Humor kommt nicht zu kurz

Unter den Slammern waren einige Newcomer, die das erste Mal an einem Poetry Slam auftraten. Das brauchte viel Mut und wurde vom Publikum mit guten Bewertungen und viel Applaus quittiert. Viele Texte waren nachdenklich, doch auch der Humor kam nicht zu kurz. Patrick Armbruster beschwerte sich ironisch über die Fasnächtler. Er bezeichnete sie als „bunt vermummte Audio-Terroristen“ und holte damit als erster das Punktemaximum. Ebenfalls mit Höchstnoten wurde ein Herr beurteilt, der sich als Lord Ben Goethe vorstellte.
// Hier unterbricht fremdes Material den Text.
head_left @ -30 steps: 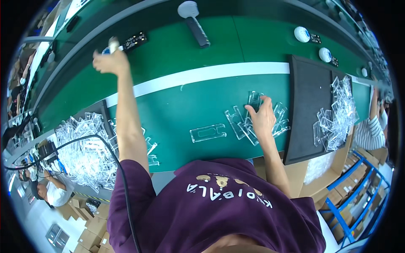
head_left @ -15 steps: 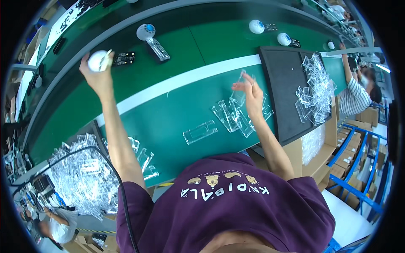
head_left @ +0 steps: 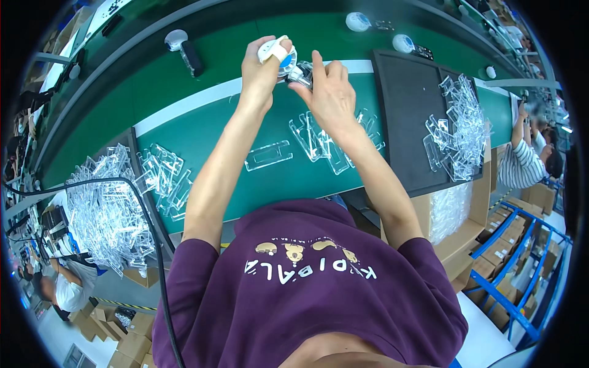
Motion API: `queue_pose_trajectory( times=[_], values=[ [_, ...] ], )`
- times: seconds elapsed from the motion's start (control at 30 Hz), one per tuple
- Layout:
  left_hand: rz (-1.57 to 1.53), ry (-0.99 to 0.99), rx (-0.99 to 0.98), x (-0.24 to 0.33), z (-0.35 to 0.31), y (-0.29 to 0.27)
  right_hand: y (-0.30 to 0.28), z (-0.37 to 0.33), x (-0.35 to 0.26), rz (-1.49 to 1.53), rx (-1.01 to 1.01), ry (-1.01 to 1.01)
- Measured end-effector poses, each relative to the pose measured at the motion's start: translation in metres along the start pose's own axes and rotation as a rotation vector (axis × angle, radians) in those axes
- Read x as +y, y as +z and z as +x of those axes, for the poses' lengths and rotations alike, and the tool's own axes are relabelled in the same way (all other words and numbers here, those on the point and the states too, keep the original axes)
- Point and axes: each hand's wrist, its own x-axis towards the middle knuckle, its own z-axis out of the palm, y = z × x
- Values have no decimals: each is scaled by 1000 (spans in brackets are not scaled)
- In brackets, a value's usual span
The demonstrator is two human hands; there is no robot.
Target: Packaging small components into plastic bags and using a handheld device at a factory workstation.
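Note:
My left hand [head_left: 261, 76] is closed around a white round-headed device [head_left: 269, 50] with a blue centre, held over the near edge of the green conveyor. My right hand [head_left: 334, 95] meets it from the right, thumb and fingers around a clear plastic holder [head_left: 305, 69] at the device's dark end. The fingers partly hide how far the two fit together. Below the hands, a single clear plastic holder [head_left: 269, 156] lies flat on the green table, beside a loose group of similar holders [head_left: 331, 150].
A black tray [head_left: 405, 122] on the right bears a heap of clear holders [head_left: 460, 129]. Another large heap [head_left: 110, 214] lies at left, near a black cable [head_left: 144, 205]. More white devices [head_left: 176, 40] rest on the conveyor [head_left: 227, 37]. A striped-sleeved person [head_left: 521, 165] is far right.
My left hand has carried the white device rightward from the far left of the conveyor. My right hand has moved up and left with its clear holder, and the two now meet.

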Motion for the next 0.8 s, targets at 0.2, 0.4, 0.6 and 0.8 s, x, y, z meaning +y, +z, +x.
queue_pose_trajectory(
  times=[0.2, 0.4, 0.6, 0.8],
  values=[
    [105, -3, 55, 0, -10, 11, 5, -14, 12, -82, 56, -111],
    [112, 103, 84, -13, -17, 24, 12, -27, 2, -132, 0, -47],
    [143, 167, 106, -17, -15, 25, 10, -24, 21, -17, -56, -73],
    [-329, 69, 1, -36, -40, 7, -13, -16, 44, 95, -59, -237]
  ],
)
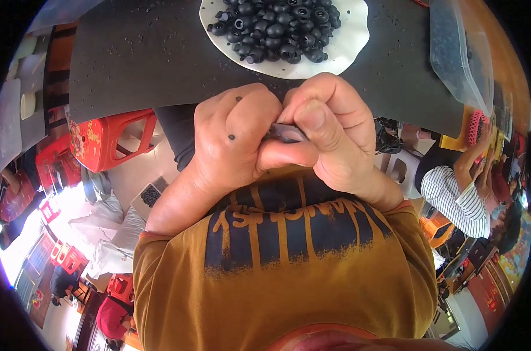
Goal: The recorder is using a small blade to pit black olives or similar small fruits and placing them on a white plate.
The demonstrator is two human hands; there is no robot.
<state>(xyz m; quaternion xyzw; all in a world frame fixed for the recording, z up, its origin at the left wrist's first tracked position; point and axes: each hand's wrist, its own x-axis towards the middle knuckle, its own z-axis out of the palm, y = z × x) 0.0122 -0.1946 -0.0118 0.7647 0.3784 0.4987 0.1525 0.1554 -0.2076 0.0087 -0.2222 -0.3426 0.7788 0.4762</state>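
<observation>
Just in front of my chest and near the table's edge, my left hand (236,137) and my right hand (338,131) meet. Both are closed. Between them shows a small, thin, shiny grey piece (286,133), dark along its lower edge; most of it is covered by fingers. The left fingers curl around one end, while the right thumb and forefinger pinch close to the other. What the right pinch contains is hidden. Beyond the hands, a white wavy-rimmed plate (330,64) bears a heap of small round black parts (277,29), some with hollow openings.
Black crumbs lie scattered over the dark grey tabletop (136,64). A clear plastic bin (461,58) stands at the right. Red stools (113,137) and white sacks (110,228) are on the left. A person in a striped top (458,196) works at the right.
</observation>
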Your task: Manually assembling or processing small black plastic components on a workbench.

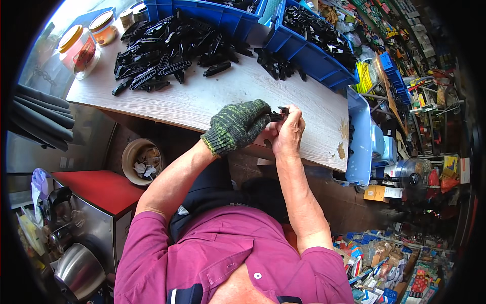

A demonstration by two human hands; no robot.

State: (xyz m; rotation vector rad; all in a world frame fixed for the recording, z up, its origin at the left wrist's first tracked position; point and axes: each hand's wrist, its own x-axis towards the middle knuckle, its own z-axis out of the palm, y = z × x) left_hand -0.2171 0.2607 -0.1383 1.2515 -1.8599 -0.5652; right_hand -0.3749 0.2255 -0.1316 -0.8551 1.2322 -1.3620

Er gab sarkastische Tipps für den Valentinstag und beschrieb das gnadenlose Schicksal eines Romeos, der sich zu spät um das Valentinstags-Geschenk seiner Julia gekümmert hatte. Kay Wieauchimmer, Patrick Armbruster und Lord Ben Goethe schafften es ins Finale. Dort hatte der erstgenannte die Nase vorne. Kay hat sich übrigens seit sechs Jahren der Reimkultur verschrieben und gewann den vorletzten Slam. Mit einer Mischung Gesellschaftskritik und Elementen aus dem Gedicht Erlkönig hatte der Berner einen Rap gezimmert, der die Konkurrenz an die Wand schmetterte. „Heute Morgen hätte ich niemals gedacht, dass ich den Whisky nach Hause nehmen werde“, sagte er glücklich nach seinem Sieg und teilte das Getränk an der Afterparty mit den anderen Poeten.

Von Hermann-Luc Hardmeier. Erschienen in der Zeitung "Schaffhauser Nachrichten" am 16. Februar 2015.